What you are asked to do:
Could the data below be printed out exactly, with the pictures left out?

*** Opening Source material ***

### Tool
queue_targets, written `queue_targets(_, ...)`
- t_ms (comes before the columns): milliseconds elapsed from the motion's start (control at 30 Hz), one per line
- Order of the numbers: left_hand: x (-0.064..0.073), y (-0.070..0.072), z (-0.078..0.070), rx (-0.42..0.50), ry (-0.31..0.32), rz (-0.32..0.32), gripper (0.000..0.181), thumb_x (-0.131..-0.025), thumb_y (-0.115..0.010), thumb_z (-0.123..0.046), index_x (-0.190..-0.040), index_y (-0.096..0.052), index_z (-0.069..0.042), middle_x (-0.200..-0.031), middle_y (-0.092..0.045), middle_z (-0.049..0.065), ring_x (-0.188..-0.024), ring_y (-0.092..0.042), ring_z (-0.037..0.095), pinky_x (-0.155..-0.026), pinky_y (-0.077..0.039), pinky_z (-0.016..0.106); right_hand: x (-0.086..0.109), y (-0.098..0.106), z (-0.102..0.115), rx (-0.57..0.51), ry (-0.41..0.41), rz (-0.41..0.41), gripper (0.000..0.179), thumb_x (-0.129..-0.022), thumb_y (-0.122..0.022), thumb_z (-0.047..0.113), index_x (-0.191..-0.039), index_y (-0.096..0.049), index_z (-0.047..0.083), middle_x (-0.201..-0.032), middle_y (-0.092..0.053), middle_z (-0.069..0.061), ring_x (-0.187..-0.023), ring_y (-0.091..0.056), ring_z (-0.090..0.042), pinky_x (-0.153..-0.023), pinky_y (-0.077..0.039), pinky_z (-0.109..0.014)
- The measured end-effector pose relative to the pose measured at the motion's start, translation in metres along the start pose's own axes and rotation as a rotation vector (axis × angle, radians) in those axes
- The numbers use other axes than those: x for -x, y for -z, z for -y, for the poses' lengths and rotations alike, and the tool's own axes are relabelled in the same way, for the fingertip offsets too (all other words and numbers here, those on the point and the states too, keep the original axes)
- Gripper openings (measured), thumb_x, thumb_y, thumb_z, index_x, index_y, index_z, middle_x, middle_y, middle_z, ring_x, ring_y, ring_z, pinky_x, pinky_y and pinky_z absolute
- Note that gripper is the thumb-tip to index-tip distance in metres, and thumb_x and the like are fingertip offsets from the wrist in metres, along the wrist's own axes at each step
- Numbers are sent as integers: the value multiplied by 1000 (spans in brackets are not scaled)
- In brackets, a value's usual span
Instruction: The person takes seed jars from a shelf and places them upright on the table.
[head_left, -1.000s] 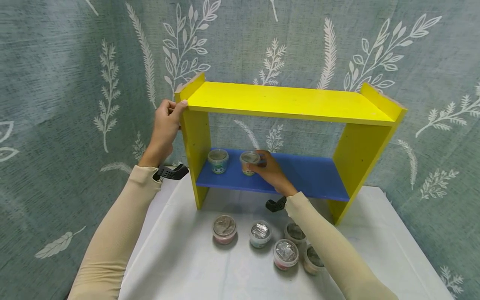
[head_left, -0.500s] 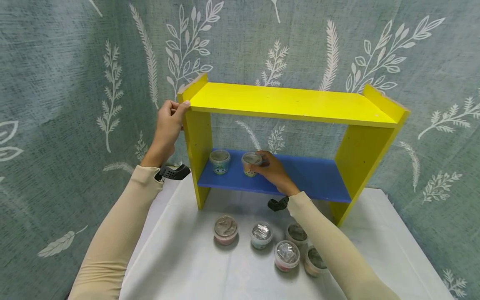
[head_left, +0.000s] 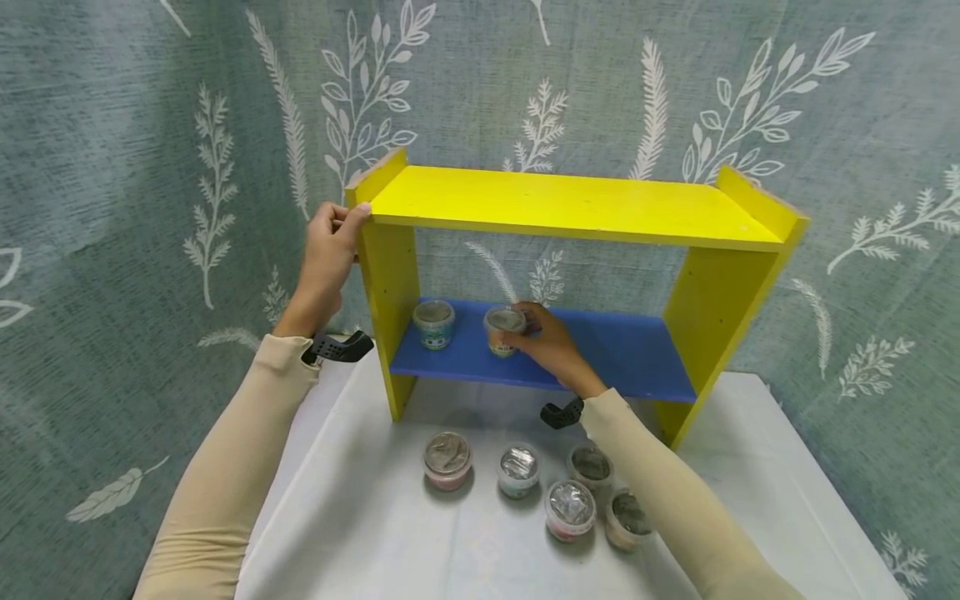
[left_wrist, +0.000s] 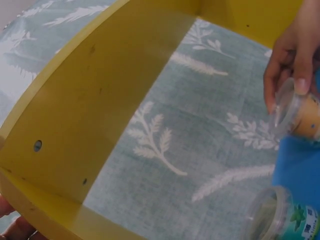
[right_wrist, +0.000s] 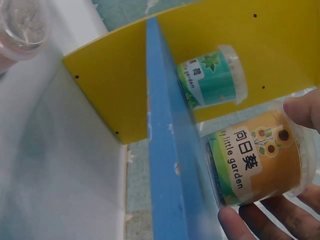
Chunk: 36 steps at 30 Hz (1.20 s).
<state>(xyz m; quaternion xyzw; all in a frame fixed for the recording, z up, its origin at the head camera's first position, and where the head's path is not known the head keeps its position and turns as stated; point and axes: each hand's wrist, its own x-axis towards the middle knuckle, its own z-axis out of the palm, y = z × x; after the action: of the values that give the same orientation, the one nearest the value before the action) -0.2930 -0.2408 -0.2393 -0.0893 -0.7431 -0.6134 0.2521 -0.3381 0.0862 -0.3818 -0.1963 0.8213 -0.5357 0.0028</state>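
Observation:
My right hand [head_left: 553, 343] grips a small clear tub [right_wrist: 260, 160] with an orange sunflower label reading "My little garden". The tub is upright, right at the blue shelf board [head_left: 600, 350], with thumb and fingers on opposite sides of it. To its left, a tub with a teal label [head_left: 434, 325] stands on the same board by the yellow side panel. My left hand [head_left: 327, 250] holds the upper left corner of the yellow shelf unit [head_left: 555, 200], its thumb on the front edge; some fingers are hidden behind the panel.
Several lidded tubs stand on the white-covered table [head_left: 360, 517] before the unit: a pinkish one [head_left: 447, 461] at left, a pale one [head_left: 517, 471], and others by the right forearm. Leaf-patterned fabric [head_left: 480, 83] hangs behind and at the sides.
The sunflower tub has shifted slightly forward, toward the front edge of the blue board, with my right hand still on it. My left hand keeps its hold on the corner.

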Motion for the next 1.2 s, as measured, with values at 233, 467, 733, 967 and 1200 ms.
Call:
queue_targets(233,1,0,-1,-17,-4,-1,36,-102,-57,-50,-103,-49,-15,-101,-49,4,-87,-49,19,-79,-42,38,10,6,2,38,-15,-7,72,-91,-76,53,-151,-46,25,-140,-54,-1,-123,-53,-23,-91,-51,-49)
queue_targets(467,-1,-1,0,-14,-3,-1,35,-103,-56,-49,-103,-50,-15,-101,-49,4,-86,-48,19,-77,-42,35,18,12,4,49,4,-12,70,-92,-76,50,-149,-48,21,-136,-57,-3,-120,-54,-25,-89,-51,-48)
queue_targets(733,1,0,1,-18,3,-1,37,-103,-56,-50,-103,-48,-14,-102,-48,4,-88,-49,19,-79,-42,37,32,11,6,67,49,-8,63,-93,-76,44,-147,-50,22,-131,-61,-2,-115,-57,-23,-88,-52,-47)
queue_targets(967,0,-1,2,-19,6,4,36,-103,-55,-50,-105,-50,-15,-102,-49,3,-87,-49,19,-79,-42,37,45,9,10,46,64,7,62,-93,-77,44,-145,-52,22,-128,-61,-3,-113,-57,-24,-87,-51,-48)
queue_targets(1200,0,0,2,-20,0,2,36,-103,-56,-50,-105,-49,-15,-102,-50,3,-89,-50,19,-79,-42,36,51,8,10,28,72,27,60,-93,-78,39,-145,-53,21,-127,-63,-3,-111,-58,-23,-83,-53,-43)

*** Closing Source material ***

The completed task:
### Tool
queue_targets, written `queue_targets(_, ...)`
- t_ms (comes before the columns): milliseconds elapsed from the motion's start (control at 30 Hz), one per line
- Order of the numbers: left_hand: x (-0.064..0.073), y (-0.070..0.072), z (-0.078..0.070), rx (-0.42..0.50), ry (-0.31..0.32), rz (-0.32..0.32), gripper (0.000..0.181), thumb_x (-0.131..-0.025), thumb_y (-0.115..0.010), thumb_z (-0.123..0.046), index_x (-0.190..-0.040), index_y (-0.096..0.052), index_z (-0.069..0.042), middle_x (-0.200..-0.031), middle_y (-0.092..0.045), middle_z (-0.049..0.065), ring_x (-0.188..-0.024), ring_y (-0.092..0.042), ring_z (-0.037..0.095), pinky_x (-0.155..-0.026), pinky_y (-0.077..0.039), pinky_z (-0.016..0.106); right_hand: x (-0.086..0.109), y (-0.098..0.106), z (-0.102..0.115), rx (-0.57..0.51), ry (-0.41..0.41), rz (-0.41..0.41), gripper (0.000..0.179), thumb_x (-0.129..-0.022), thumb_y (-0.122..0.022), thumb_z (-0.047..0.113), index_x (-0.191..-0.039), index_y (-0.096..0.049), index_z (-0.047..0.083), middle_x (-0.201..-0.032), middle_y (-0.092..0.053), middle_z (-0.069..0.061), ring_x (-0.187..-0.023), ring_y (-0.091..0.056), ring_z (-0.090..0.042), pinky_x (-0.153..-0.023), pinky_y (-0.077..0.039), pinky_z (-0.109..0.014)
- The measured end-effector pose relative to the pose measured at the motion's start, translation in metres along the start pose's own axes and rotation as a rotation vector (axis × angle, radians) in those axes
- The numbers use other axes than those: x for -x, y for -z, z for -y, for the poses' lengths and rotations alike, and the tool's own axes are relabelled in the same way, for the fingertip offsets too (all other words and numbers here, those on the point and the states too, keep the original axes)
- Gripper openings (measured), thumb_x, thumb_y, thumb_z, index_x, index_y, index_z, middle_x, middle_y, middle_z, ring_x, ring_y, ring_z, pinky_x, pinky_y and pinky_z absolute
- Note that gripper is the thumb-tip to index-tip distance in metres, and thumb_x and the like are fingertip offsets from the wrist in metres, along the wrist's own axes at each step
- Numbers are sent as integers: the value multiplied by 1000 (spans in brackets are not scaled)
- In brackets, a value's usual span
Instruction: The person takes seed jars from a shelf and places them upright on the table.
[head_left, -1.000s] 
[head_left, -0.500s] 
[head_left, +0.000s] 
[left_wrist, +0.000s] 
[right_wrist, +0.000s] 
Chunk: 36 steps at 30 Hz (1.20 s).
<state>(xyz m; quaternion xyzw; all in a frame fixed for the recording, z up, its origin at the head camera's first position, and where the head's path is not known the head keeps its position and turns as stated; point and axes: each hand's wrist, its own x-axis towards the middle knuckle, its own z-axis out of the palm, y = z × x; after the action: of the values that give the same orientation, the one nearest the value before the action) -0.2930 -0.2408 -0.2393 -0.0893 -0.7431 -0.6134 0.2521 -0.3381 0.0862 -0.3818 -0.1963 0.8213 -0.5357 0.0028</state>
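Observation:
My right hand [head_left: 553, 343] grips a small clear tub [right_wrist: 260, 160] with an orange sunflower label reading "My little garden". The tub is upright, right at the blue shelf board [head_left: 600, 350], with thumb and fingers on opposite sides of it. To its left, a tub with a teal label [head_left: 434, 325] stands on the same board by the yellow side panel. My left hand [head_left: 327, 250] holds the upper left corner of the yellow shelf unit [head_left: 555, 200], its thumb on the front edge; some fingers are hidden behind the panel.
Several lidded tubs stand on the white-covered table [head_left: 360, 517] before the unit: a pinkish one [head_left: 447, 461] at left, a pale one [head_left: 517, 471], and others by the right forearm. Leaf-patterned fabric [head_left: 480, 83] hangs behind and at the sides.
The sunflower tub has shifted slightly forward, toward the front edge of the blue board, with my right hand still on it. My left hand keeps its hold on the corner.
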
Motion for the next 1.2 s, as measured, with values at 233, 467, 733, 967 and 1200 ms.
Call:
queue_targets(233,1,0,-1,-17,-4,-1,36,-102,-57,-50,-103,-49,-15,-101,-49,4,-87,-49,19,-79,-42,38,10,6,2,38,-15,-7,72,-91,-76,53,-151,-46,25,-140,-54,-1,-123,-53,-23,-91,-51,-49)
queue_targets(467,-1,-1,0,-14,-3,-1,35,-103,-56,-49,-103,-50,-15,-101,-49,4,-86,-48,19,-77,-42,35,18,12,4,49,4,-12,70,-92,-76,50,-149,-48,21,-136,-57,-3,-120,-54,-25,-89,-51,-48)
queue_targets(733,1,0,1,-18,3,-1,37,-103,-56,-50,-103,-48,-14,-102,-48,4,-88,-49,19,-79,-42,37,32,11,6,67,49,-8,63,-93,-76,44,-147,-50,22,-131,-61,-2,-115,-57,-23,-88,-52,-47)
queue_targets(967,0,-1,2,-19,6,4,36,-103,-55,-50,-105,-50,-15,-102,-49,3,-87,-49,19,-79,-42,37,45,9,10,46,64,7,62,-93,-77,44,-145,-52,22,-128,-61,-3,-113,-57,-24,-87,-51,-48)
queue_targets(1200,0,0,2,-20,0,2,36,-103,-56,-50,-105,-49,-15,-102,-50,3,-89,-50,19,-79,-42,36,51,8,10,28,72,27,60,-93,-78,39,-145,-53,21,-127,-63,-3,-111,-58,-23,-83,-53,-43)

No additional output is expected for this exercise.